The pubmed article outlines the US governments involvement with the leprosy colony in Hawaii and identifies international public health issues (eg health disparities that existed among Hawaiian patients) that developed during the 1900s.

http://www.cbsnews.com/stories/2003/03/22/health/main545392.shtml
http://www.pubmedcentral.nih.gov/picrender.fcgi?artid=1422729&blobtype=pdf

Ela Macander

Wednesday, September 17, 2008

Pathologies of Power

I am reading "Pathologies of Power" by Paul Farmer and so far I think that the book is extremely informative and interesting, but I am struggling to comprehend why our abundant world has become so polarized. The book focuses on the injustices and inequalities that Farmer has observed throughout many different parts of the world (Haiti, Chiapas, Russia, U.S.). At this point in the book I have a good understanding of the disparities that exist in this country and in others, but I am trying to wrap my head around why people in power have let this happen. Public health is at the mercy both of biological and social forces. Farmer's focus in the first few chapters is on "structural violence," which I agree plays a significant part in preventing people from obtaining the highest achievable standard of health. However, it is difficult for me, as a compassionate humanitarian, to accept that those in power are solely motivated by greed.

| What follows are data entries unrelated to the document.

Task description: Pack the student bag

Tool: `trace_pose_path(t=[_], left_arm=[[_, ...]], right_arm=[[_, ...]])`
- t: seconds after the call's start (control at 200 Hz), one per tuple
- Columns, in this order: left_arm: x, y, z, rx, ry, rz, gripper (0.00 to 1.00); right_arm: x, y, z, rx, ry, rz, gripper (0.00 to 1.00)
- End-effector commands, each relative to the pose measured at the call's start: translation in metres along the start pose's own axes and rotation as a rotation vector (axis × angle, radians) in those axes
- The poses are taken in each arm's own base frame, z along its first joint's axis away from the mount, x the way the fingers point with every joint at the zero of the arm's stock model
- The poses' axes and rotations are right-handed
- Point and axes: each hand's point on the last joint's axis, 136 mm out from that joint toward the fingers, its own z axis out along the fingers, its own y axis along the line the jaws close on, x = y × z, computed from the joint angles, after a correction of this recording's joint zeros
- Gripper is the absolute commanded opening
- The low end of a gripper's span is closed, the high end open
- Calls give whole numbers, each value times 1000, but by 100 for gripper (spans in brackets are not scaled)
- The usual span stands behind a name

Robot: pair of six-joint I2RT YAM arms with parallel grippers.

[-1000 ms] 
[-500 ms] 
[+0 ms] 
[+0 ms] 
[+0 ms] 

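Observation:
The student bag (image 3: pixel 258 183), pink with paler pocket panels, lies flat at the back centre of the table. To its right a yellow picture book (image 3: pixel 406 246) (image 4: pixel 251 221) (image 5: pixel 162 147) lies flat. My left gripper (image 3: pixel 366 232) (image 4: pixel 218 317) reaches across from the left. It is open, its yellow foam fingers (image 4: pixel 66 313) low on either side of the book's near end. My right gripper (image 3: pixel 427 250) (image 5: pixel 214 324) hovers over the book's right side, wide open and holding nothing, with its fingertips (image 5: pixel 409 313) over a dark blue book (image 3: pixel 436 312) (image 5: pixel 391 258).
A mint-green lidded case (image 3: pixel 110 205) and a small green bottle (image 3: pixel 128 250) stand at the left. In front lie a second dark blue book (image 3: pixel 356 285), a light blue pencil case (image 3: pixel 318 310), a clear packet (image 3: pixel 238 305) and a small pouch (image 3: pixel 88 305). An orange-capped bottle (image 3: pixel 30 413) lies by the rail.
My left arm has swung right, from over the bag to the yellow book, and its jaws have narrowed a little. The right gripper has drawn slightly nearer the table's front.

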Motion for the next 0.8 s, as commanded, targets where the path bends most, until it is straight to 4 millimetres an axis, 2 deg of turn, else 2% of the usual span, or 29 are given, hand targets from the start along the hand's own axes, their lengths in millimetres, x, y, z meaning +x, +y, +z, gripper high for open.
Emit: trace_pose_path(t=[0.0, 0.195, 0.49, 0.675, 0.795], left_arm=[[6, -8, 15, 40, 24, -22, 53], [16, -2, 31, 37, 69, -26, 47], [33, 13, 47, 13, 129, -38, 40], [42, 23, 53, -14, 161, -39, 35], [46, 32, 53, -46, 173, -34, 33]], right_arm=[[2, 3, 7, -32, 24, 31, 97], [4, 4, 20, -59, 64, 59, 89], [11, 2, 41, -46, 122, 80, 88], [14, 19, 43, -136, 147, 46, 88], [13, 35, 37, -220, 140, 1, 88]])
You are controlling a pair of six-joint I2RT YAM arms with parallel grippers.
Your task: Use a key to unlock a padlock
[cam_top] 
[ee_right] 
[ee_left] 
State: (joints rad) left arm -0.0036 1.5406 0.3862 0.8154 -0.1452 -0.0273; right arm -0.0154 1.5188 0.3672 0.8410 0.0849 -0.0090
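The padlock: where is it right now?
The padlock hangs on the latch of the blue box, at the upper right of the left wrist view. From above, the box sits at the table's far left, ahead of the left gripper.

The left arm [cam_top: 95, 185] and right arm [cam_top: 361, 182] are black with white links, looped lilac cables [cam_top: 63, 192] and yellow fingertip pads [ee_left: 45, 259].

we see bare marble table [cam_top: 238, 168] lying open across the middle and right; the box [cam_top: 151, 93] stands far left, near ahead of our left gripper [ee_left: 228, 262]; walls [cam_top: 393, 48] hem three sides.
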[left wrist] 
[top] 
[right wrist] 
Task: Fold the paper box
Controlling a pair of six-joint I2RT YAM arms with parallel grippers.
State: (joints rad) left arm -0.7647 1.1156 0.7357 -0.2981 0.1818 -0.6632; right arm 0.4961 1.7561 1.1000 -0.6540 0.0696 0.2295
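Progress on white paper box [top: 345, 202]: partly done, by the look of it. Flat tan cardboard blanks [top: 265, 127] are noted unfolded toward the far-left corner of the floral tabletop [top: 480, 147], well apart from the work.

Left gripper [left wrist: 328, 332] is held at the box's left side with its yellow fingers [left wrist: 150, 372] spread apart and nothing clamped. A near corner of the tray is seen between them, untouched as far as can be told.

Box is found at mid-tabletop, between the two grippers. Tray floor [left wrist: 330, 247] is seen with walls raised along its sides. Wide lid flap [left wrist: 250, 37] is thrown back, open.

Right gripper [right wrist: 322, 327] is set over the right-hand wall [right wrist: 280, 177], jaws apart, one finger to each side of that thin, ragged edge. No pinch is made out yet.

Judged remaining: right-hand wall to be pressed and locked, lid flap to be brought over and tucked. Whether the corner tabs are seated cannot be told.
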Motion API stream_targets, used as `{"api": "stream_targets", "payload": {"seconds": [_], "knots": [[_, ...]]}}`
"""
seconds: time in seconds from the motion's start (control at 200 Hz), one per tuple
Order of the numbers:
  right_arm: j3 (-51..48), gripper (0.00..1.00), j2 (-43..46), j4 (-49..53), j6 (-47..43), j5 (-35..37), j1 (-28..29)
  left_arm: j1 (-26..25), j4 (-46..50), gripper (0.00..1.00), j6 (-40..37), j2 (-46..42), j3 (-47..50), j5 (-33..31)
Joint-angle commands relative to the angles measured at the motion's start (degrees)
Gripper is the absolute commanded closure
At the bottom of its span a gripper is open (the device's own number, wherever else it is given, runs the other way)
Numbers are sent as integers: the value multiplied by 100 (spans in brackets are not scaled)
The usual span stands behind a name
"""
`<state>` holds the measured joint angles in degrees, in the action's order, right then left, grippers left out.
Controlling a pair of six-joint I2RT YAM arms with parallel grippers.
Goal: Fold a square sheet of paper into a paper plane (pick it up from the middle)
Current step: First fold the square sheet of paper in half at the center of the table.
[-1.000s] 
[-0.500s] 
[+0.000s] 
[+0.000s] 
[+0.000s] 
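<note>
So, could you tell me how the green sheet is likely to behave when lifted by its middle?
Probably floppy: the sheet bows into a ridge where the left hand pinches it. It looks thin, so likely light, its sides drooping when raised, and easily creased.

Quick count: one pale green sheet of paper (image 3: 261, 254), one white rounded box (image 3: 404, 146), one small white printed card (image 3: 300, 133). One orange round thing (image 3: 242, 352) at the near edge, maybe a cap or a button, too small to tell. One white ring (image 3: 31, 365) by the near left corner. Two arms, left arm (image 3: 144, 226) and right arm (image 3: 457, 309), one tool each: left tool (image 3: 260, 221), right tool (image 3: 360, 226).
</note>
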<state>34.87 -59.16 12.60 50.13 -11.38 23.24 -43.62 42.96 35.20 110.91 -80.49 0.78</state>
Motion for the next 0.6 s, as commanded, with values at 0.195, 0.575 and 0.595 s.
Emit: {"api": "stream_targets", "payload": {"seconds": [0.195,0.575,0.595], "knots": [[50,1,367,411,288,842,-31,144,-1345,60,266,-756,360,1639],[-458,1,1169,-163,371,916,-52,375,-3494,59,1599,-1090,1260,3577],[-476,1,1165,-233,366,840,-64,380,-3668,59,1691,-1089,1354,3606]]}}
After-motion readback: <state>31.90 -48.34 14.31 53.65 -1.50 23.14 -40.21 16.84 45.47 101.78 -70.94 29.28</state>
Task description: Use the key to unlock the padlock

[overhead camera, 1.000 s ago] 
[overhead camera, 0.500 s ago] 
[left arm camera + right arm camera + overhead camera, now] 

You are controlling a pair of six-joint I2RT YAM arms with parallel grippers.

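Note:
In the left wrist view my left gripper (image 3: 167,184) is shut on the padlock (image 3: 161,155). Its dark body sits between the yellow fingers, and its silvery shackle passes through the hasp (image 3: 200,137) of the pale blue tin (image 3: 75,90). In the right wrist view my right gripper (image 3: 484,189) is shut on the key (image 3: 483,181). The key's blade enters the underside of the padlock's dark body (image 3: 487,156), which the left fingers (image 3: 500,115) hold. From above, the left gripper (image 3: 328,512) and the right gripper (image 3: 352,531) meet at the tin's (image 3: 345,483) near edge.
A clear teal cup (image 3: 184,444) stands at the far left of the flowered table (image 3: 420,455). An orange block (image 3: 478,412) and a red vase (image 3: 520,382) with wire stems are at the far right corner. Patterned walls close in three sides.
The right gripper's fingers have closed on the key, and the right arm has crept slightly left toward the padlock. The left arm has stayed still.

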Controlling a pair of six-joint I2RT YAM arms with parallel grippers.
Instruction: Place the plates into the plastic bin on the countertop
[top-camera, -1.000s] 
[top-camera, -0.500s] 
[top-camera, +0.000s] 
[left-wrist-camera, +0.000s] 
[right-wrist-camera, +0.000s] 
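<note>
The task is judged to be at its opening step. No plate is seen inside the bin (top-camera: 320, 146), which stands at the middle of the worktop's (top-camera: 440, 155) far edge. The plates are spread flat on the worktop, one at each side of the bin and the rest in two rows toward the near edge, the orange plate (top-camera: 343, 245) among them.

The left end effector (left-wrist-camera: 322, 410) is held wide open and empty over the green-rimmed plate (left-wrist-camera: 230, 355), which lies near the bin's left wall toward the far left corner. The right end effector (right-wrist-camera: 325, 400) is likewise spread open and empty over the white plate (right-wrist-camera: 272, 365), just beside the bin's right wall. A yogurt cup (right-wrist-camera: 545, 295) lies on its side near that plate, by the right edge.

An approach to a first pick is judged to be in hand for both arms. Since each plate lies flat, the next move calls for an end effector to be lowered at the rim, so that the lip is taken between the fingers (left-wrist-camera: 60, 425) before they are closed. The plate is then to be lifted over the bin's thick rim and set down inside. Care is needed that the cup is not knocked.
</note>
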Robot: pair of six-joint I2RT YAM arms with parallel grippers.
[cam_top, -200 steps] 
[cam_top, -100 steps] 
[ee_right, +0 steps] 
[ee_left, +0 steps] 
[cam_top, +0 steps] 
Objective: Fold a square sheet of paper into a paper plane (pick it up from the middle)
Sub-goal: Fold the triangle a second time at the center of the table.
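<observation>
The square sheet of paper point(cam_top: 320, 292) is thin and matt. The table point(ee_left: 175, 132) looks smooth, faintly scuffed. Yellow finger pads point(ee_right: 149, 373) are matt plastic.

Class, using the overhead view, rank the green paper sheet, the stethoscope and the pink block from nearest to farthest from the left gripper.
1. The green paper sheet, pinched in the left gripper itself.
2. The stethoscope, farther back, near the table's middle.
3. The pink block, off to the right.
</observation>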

I think an extremely interesting theme that is repeated in the book is "market ideology" and how it negatively impacts those without any power. I would like to learn more about the role of international agreements, trade, and economics. How does WTO and NAFTA agreements impact public health in poor regions of the world? How could things be altered to keep international trade and economics functioning, but at the same time not cause extreme suffering to those in the third wolrd?

Friday, September 12, 2008

Welcome to the blog!

Hello all!

As I mentioned in class, this web space can be used for posting your journal entries and to share your thoughts with the rest of the class.  It is an experiment, as is much of IH 771, but I think it could truly enhance the "learning from each other" goal of this course.  Use it to share your reflections that are either insightful, controversial, provocative, funny, or all of the above.